The Etymology of Morphology

1996

Medium
Glass
Dimensions
Displayed: 270 x 1525 x 1520 mm
Collection
Tate
Acquisition
Purchased 1997
Reference
T07239

Summary

This work, which is designed to be displayed on the floor, is a multi-part floor sculpture in blown and cast glass. The glass is silvered on the inside and suggests a life-sized figure which has dissolved in or is being assembled from mercury-like puddles. A head, hand and penis remain recognisable among the otherwise biomorphic shapes. The body parts were cast from Quinn's body. The glass was blown in Murano, Italy, with Quinn controlling the process. The piece suggests transformation, but less radically than in some of the artist's earlier works such as Self (1991, Saatchi Collection, London), Quinn's self-portrait sculpture in his own blood.

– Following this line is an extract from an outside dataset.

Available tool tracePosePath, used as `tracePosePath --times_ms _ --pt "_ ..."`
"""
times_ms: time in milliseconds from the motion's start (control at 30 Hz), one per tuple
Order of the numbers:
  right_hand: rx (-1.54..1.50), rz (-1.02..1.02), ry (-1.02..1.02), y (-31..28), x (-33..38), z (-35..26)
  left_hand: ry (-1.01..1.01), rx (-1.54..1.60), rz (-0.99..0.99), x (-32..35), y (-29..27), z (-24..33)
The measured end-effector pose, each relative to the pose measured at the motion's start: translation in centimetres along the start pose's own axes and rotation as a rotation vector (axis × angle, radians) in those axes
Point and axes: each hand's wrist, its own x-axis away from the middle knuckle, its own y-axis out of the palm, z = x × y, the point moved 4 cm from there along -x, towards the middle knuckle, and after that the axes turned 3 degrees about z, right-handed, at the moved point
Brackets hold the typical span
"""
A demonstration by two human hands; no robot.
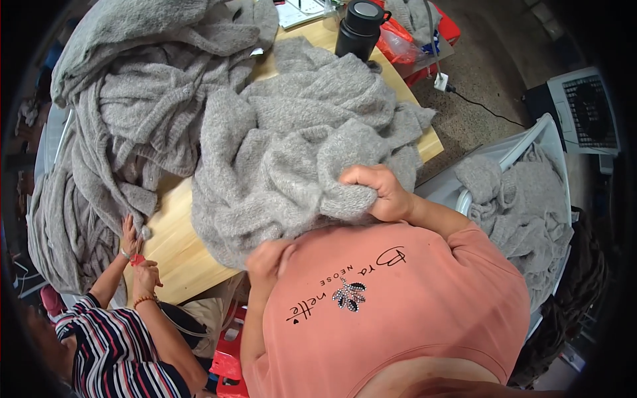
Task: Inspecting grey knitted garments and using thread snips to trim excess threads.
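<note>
A fluffy grey knit garment (292, 139) lies bunched in thick folds on the wooden table in front of me, its near edge against my body. My right hand (383, 191) is closed on a fold at its near right side, thumb lying across the knit. At the garment's near left edge is my left hand (269, 257), slightly blurred and curled in a loose fist. What its fingers hold, if anything, is hidden.
Grey knitwear (146, 99) is heaped at the left. A co-worker's hands (136, 249) are beside it, by a small red item. A black flask (360, 30) stands at the table's (179, 249) far edge. On the right, a white bin (507, 159) holds more grey knits.
</note>
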Motion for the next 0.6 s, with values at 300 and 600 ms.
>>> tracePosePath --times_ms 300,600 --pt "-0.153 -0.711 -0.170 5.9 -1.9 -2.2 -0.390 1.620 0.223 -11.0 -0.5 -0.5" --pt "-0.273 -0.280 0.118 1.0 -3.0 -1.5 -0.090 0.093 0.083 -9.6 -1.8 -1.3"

In relation to this work, Quinn has referred to the idea of creating solid form from breath through the use of blown glass. The glass itself gives the impression of a liquid and solid presence simultaneously. This sculpture exhibits a multitude of reflective surfaces and is therefore difficult to see as a fixed entity. Quinn has commented on his fascination for mirrors, for example those at Versailles, and his curiosity about the events which they have witnessed and of which they have no memory.

Further reading:
Sarah Kent, Shark Infested Waters: The Saatchi Collection of British Art in the 90s, London 1994, pp.73-6

Terry Riggs
October 1997

Display caption

Several body parts are recognisable in this piece, which is made from blown
and cast glass, silvered on the inside.
It suggests a life-sized figure which has dissolved into, or is being assembled from, mercury-like puddles.

 

Quinn's title suggests an analysis of the relationship between form and meaning: 'etymology' is the study of the way words develop, while 'morphology' is the study of the forms of things.